Future studies should therefore focus on functional validation of prioritized candidates. Approaches such as transgenic overexpression, gene knockout using CRISPR/Cas systems, promoter activation assays, and co-expression analysis with structural genes of the flavonoid pathway (e.g., DFR, ANS, and UFGT) would help determine whether these MYBs directly regulate anthocyanin biosynthesis [94]. Validation of predicted miRNA–MYB interactions through degradome sequencing or reporter assays could further clarify post-transcriptional regulatory mechanisms [95].

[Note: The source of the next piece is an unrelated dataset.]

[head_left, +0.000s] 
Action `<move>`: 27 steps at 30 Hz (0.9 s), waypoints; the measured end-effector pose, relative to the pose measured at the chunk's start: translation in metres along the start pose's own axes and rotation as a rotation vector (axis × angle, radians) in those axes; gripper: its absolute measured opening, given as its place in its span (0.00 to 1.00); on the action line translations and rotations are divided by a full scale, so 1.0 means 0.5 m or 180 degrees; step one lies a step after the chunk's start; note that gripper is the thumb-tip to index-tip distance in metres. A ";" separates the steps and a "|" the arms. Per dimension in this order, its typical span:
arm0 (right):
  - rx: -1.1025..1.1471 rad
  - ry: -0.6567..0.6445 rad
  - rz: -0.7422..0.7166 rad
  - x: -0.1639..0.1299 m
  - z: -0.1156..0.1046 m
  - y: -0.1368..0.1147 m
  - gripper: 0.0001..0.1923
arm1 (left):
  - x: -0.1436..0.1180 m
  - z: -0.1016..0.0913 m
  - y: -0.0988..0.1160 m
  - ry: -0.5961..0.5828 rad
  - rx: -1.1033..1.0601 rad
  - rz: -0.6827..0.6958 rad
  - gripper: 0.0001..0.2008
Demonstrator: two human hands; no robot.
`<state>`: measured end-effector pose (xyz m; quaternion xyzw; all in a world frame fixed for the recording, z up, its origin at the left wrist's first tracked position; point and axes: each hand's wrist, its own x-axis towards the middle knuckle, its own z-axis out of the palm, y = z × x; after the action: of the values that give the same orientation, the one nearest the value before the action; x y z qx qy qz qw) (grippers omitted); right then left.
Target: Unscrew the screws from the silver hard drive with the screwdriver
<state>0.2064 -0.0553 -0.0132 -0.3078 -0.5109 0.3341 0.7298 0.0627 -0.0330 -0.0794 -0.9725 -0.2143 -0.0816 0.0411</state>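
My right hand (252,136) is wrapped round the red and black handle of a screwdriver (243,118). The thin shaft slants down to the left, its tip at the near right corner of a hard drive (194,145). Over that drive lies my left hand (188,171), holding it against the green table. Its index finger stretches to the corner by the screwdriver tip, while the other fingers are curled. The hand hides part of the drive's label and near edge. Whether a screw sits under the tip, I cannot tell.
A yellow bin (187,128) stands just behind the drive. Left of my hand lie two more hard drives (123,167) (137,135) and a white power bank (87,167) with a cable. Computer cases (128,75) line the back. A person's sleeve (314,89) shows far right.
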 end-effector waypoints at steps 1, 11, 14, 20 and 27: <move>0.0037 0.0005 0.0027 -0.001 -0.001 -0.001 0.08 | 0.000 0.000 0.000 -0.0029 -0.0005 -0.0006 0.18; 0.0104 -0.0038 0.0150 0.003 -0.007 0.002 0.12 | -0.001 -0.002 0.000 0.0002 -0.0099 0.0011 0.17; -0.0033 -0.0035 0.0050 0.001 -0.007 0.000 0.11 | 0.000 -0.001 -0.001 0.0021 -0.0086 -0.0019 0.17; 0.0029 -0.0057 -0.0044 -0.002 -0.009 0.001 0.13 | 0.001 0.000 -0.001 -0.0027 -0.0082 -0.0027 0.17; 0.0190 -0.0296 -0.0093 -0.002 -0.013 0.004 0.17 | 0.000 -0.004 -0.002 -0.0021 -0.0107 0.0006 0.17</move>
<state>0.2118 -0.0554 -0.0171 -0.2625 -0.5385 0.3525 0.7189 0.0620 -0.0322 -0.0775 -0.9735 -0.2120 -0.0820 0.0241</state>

Overall, this integrative genome-wide analysis identifies a prioritized set of MYB TFs potentially involved in anthocyanin regulation in rice. These findings provide a foundation for future functional studies and may support the development of pigment-rich rice varieties with enhanced nutritional and antioxidant properties.

5 Conclusions

This study provides a genome-wide characterization of 109 OsMYB TFs in rice, identifying candidate genes potentially involved in anthocyanin biosynthesis and pericarp pigmentation. Phylogenetic analysis, conserved R2R3-MYB domains, and expression profiling highlight genes that may act as key regulators, providing a framework for future functional studies to validate their roles. The analysis of miRNA involved cis-regulatory elements and comparative orthology with Arabidopsis and other rice species further supports their potential involvement in pigment accumulation and stress-related pathways. These candidates OsMYBs represent promising targets for future genetic improvement and biofortification efforts, although their functional activity and regulatory impact on anthocyanin biosynthesis require experimental confirmation. Overall, this work lays a foundation for targeted studies to elucidate regulatory networks controlling pigmentation and may ultimately contribute to the development of nutritionally enriched and stress-resilient rice varieties.